The expert evaluation supports this interpretation. VQ-Font received higher scores for style consistency and typographic quality, whereas Diff-Font received higher scores for similarity to the original, readability, and historical atmosphere reproduction. These results indicate that the two model families have complementary, task-dependent strengths within this single royal calligraphy source: VQ-Font tended to be preferable when restoration prioritized stable layout and consistent stroke organization, whereas Diff-Font tended to be preferable when the goal is to preserve historical atmosphere and expressive irregularity. Because this comparison rests on one source and a limited expert panel, these tendencies should be viewed as condition-specific rather than general rankings.
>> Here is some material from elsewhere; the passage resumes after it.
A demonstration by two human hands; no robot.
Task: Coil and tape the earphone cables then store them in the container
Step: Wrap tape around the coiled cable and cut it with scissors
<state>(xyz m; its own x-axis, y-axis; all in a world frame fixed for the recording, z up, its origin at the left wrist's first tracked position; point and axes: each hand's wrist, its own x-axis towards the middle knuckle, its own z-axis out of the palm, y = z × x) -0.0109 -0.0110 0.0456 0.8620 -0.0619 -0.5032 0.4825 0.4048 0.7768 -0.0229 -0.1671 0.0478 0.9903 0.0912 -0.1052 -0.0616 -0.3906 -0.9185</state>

This distinction is particularly relevant for digital heritage applications because historical typeface restoration often involves competing priorities. A restoration model must produce glyphs that are legible and usable as a modern font, but it must also preserve the visual evidence of historical writing practices. The findings of this study suggest that no single model is universally optimal across these objectives. Instead, model selection should be guided by the restoration priority and the regularity of the source material [
41,
42].
The error analysis further clarifies the practical implications of the benchmark. VQ-Font showed lower raw error incidence than Diff-Font across stroke, component, connection, and spacing errors [
1,
34]. However, Diff-Font showed higher postprocessing improvement rates, and the residual error rates of the two models converged after correction. This result indicates that raw generation accuracy and final production usability are related but not identical. In practical restoration workflows, the cost and recoverability of errors may be as important as their initial frequency. For example, a model with a higher raw error rate may still be useful if its errors are systematic and easily correctable during postprocessing Conversely, a model with fewer errors may impose greater production costs if those errors are structurally complex or difficult to repair. Therefore, evaluation of AI-generated fonts should include workflow-level criteria, including postprocessing burden, vectorization stability, and deployability as a functional font asset [
41,
42].
The multi-layer evaluation framework used in this study provides a more appropriate assessment model for functional glyph generation. SSIM and PSNR were useful for measuring pixel-level similarity, and LPIPS provided perceptual-distance information that was not fully captured by pixel-level metrics. However, structure-sensitive indicators, OCR-based usability, expert evaluation, heatmap structural deviation, and postprocessing analysis were necessary to identify failure modes that global metrics alone could not explain. In this respect, this study supports the broader argument that computer vision benchmarks for structured outputs should incorporate task-specific functional metrics. For font generation, such metrics must reflect not only whether an image resembles the source but also whether the generated glyph can operate as part of a complete typeface system [
44,
45].
The findings also have methodological implications for few-shot learning. We show that the support set is not a passive input but an active design variable. The superiority of the pangram-type reference condition demonstrates that a small number of characters can support high-quality generation when they are selected to maximize structural coverage. This result is particularly relevant for domains where additional data collection is difficult or impossible, such as historical manuscripts, fragmentary archives, endangered scripts, and culturally significant handwritten materials. Rather than increasing the number of references indiscriminately, future few-shot systems may benefit from optimizing reference selection according to compositional diversity, component coverage, and structural representativeness.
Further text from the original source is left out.